* _REQUIRED ACTION_: Your answer must hold only the lines below from the line containing "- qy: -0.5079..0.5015" through the line containing "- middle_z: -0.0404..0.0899", each reproduced exactly.

(SOURCE INFORMATION)

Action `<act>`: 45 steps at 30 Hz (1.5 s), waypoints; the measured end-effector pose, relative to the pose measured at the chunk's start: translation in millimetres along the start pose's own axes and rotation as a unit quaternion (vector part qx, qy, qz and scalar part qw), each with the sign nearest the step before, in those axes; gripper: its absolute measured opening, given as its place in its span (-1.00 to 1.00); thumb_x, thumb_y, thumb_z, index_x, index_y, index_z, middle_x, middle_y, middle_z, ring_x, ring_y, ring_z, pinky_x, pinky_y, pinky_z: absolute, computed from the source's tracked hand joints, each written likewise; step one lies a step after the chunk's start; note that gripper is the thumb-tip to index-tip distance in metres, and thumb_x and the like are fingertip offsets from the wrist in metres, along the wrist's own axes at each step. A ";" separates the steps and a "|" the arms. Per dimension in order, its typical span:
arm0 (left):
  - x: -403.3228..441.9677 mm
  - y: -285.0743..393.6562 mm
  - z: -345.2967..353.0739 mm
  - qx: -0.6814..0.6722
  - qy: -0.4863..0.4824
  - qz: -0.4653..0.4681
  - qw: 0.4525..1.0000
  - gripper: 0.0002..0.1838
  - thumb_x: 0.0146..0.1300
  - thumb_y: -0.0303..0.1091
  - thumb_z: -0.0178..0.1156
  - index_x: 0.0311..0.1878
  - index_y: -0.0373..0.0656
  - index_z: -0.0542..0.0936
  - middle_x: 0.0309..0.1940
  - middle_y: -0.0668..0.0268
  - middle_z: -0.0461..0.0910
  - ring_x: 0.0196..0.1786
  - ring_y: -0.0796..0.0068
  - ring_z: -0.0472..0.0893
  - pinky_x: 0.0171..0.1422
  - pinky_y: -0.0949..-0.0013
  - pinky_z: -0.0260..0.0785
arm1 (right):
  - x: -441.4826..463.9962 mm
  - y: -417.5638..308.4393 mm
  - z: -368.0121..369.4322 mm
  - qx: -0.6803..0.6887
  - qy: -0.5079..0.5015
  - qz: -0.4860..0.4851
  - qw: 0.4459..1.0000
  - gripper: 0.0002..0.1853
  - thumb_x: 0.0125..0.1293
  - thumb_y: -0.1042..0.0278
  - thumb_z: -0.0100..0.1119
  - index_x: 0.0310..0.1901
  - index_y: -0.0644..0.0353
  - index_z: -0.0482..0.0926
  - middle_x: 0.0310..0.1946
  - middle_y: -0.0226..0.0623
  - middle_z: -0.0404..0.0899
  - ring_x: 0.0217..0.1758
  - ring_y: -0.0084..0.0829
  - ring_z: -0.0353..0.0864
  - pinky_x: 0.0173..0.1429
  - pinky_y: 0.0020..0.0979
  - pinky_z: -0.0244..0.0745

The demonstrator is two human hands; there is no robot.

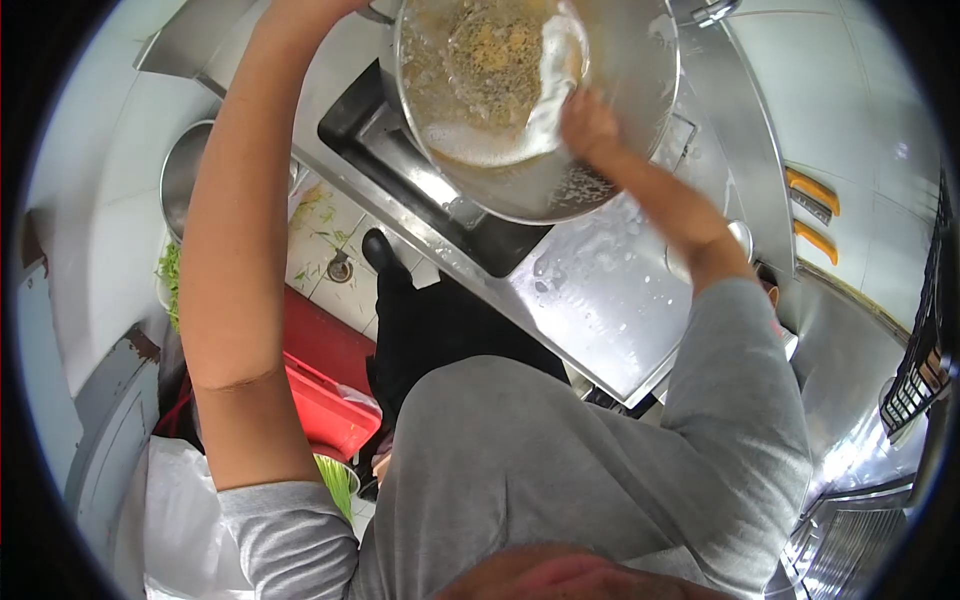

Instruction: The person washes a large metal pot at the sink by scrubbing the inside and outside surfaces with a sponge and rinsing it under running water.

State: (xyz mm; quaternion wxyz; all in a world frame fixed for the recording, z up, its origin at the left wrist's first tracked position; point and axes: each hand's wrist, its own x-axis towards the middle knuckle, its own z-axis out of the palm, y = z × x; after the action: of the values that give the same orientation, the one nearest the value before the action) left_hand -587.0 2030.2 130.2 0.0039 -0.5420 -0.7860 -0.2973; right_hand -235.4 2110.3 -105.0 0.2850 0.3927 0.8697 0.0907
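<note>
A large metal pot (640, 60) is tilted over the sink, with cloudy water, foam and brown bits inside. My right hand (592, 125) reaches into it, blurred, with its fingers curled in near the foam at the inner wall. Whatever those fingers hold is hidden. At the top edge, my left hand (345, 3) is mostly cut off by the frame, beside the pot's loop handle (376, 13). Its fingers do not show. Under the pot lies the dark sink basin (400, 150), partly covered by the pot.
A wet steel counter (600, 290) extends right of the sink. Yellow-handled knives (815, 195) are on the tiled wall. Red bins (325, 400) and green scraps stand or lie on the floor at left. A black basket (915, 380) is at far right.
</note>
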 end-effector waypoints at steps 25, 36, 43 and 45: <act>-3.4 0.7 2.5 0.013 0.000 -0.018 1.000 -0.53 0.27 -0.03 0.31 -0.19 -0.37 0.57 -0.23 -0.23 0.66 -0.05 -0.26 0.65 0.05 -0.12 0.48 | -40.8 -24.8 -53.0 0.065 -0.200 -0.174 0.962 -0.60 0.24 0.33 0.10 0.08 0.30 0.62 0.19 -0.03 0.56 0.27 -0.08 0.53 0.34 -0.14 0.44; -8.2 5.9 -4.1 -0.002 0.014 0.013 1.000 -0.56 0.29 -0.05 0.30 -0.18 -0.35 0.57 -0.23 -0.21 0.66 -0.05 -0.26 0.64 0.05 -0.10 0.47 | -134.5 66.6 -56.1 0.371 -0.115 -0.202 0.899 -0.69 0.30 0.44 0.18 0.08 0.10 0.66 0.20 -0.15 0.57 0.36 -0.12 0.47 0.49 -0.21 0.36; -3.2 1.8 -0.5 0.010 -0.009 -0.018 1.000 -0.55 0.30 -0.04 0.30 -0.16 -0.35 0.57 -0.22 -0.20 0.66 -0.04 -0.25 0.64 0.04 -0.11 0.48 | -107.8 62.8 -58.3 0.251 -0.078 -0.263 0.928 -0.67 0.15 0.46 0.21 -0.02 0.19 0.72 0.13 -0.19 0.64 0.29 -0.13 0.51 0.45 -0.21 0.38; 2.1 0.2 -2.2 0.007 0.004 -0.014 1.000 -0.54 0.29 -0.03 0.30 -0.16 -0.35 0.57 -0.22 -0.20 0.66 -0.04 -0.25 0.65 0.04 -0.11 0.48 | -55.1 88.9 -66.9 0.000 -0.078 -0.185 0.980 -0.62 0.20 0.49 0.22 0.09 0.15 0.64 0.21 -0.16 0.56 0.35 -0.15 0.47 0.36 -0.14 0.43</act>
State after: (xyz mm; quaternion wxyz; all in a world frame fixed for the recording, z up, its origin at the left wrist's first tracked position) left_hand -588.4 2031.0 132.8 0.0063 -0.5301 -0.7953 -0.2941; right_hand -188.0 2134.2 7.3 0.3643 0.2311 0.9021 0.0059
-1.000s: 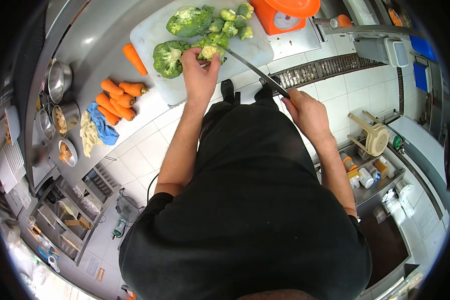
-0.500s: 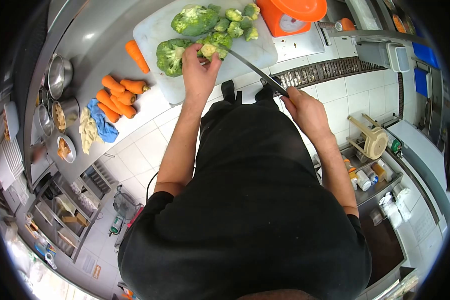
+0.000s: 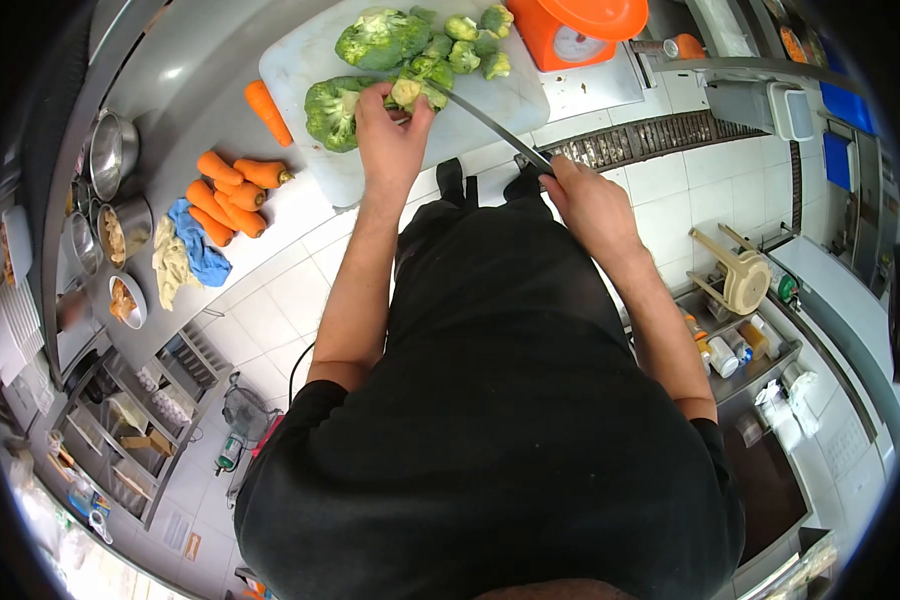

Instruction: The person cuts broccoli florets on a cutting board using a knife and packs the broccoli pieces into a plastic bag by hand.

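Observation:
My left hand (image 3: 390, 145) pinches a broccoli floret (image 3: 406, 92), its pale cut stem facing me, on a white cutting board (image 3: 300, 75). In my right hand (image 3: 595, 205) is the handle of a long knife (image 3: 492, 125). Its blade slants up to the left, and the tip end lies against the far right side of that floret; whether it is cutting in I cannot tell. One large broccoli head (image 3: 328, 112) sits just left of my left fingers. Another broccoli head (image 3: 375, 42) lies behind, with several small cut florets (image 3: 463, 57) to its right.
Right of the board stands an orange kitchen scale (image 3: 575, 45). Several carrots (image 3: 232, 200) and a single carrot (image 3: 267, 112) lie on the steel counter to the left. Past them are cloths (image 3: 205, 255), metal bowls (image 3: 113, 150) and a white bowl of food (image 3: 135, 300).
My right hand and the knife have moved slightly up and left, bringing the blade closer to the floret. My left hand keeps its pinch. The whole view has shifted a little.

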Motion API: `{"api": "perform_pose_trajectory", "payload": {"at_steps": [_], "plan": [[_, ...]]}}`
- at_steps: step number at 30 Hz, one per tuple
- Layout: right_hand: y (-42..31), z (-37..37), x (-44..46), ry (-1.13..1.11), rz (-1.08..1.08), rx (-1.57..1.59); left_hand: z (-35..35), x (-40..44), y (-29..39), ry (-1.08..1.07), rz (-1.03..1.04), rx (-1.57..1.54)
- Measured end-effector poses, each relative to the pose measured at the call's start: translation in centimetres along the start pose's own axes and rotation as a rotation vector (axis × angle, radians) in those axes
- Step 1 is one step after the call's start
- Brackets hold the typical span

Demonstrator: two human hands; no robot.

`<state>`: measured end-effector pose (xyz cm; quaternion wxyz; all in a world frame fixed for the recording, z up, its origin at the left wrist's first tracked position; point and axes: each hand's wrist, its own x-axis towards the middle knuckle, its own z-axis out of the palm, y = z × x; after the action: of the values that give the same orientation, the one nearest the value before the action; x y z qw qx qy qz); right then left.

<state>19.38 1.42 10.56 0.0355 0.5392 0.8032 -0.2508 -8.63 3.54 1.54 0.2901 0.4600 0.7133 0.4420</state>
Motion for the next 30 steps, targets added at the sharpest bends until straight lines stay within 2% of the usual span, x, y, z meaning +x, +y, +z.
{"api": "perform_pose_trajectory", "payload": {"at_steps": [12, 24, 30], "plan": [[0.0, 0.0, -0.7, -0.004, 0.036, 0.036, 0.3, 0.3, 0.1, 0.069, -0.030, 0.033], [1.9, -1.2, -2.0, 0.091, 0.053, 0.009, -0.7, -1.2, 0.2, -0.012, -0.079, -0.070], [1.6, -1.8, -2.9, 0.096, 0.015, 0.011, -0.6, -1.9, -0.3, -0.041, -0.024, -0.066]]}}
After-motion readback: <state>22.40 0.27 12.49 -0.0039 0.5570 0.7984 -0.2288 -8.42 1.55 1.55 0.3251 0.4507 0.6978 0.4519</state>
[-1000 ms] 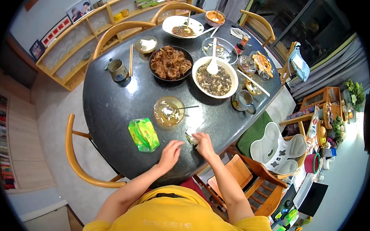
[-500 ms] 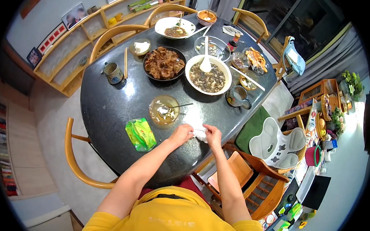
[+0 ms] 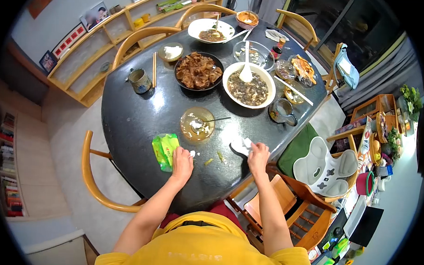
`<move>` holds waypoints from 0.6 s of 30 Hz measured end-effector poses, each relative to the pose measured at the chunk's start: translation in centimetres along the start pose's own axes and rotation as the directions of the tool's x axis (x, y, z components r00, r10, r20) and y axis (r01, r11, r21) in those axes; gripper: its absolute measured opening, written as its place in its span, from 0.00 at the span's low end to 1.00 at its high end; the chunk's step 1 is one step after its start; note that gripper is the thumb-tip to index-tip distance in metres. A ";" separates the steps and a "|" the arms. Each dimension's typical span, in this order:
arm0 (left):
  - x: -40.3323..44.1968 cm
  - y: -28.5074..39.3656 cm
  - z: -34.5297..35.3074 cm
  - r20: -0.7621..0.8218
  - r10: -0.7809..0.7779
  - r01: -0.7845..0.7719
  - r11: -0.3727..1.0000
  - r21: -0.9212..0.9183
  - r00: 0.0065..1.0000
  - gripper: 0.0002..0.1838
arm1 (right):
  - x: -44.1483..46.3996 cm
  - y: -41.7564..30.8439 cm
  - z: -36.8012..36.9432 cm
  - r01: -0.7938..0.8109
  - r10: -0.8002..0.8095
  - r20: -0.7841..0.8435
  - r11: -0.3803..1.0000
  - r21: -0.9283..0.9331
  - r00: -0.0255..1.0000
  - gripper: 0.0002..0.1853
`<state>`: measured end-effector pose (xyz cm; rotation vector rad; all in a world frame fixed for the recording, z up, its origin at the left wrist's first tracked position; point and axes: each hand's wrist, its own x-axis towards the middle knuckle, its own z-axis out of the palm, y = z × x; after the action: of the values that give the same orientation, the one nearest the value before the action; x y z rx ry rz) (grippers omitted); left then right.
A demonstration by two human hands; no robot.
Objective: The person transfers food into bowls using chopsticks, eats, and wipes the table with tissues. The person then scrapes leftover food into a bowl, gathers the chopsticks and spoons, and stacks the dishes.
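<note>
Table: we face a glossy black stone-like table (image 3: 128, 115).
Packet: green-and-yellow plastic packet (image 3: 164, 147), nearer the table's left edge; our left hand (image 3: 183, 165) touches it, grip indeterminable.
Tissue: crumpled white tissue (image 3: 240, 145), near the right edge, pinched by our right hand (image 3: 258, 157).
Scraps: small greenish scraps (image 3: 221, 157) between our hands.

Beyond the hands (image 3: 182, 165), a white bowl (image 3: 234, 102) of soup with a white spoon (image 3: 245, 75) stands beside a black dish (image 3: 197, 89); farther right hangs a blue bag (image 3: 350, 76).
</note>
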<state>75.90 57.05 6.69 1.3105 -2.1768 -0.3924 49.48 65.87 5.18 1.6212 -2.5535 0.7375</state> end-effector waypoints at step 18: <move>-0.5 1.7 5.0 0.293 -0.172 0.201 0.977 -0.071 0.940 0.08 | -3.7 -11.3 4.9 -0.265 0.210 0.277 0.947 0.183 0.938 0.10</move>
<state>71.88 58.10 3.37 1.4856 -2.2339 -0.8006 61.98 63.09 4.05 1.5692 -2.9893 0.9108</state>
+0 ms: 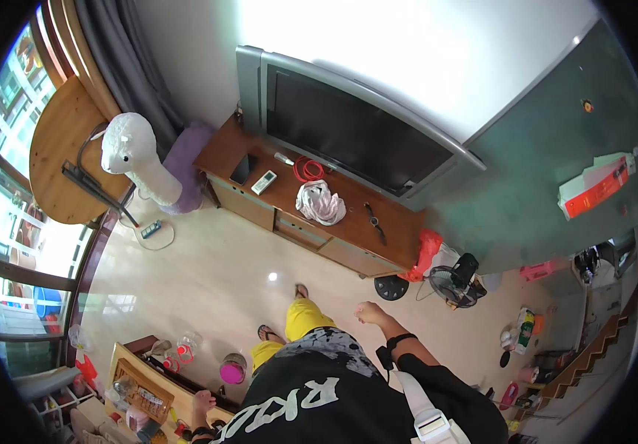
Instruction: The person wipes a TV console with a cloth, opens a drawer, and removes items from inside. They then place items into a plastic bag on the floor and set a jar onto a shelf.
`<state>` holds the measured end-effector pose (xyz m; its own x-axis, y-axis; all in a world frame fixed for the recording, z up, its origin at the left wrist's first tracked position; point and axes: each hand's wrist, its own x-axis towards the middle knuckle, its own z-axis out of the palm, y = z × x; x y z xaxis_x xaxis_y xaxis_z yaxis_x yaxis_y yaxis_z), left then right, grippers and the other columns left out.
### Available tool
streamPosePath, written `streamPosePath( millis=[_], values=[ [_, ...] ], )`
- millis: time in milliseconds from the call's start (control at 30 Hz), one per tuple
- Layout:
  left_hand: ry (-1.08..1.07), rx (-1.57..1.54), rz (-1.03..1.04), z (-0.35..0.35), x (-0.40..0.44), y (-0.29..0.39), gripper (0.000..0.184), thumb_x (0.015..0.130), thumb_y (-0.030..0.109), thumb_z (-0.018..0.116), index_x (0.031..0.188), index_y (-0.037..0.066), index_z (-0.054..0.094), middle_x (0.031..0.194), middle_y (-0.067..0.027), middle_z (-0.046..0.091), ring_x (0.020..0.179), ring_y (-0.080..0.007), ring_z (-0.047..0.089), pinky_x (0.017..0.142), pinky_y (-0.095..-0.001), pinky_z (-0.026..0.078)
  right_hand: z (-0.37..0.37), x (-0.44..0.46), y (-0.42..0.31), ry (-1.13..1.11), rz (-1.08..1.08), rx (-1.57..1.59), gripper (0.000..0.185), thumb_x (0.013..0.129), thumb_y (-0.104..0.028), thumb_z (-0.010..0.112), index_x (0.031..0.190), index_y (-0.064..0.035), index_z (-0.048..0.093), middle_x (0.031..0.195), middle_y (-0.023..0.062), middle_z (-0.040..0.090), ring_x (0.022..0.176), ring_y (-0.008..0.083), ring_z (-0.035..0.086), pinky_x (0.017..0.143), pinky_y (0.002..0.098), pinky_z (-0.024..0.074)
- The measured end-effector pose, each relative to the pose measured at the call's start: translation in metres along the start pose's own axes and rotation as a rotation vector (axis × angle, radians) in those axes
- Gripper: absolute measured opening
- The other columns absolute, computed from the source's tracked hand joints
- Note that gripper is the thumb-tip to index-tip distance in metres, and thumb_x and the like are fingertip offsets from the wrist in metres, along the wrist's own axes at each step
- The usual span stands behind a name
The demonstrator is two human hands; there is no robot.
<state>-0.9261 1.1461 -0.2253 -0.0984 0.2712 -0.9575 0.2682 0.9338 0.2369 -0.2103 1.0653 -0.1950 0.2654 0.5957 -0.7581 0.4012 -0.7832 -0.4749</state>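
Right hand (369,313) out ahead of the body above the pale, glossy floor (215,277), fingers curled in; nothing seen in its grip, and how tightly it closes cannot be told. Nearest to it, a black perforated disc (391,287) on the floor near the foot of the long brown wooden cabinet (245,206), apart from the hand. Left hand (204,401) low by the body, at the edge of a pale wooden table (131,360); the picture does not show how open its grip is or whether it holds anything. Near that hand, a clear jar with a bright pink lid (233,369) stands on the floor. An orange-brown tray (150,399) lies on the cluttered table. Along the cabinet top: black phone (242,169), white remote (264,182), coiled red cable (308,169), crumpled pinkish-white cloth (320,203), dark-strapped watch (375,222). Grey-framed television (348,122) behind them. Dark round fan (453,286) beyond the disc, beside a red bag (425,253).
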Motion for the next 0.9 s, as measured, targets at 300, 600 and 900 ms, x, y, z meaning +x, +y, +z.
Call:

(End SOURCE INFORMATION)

* _ANSWER TO THE EXERCISE_:
  - qy: -0.5079..0.5015
  - qz: -0.4860..0.4851
  - qw: 0.4459..1.0000
  - gripper: 0.0002..0.1853
  - thumb_x: 0.0125..0.1293
  - thumb_y: -0.1042..0.0278
  - thumb_z: -0.0100..0.1119
  - index_x: 0.0310..0.1901
  - index_y: -0.0644..0.0353
  - index_z: -0.0482..0.0926
  - middle_x: 0.0310..0.1946
  - middle_y: -0.0226..0.0623
  - middle_z: -0.0404..0.0899

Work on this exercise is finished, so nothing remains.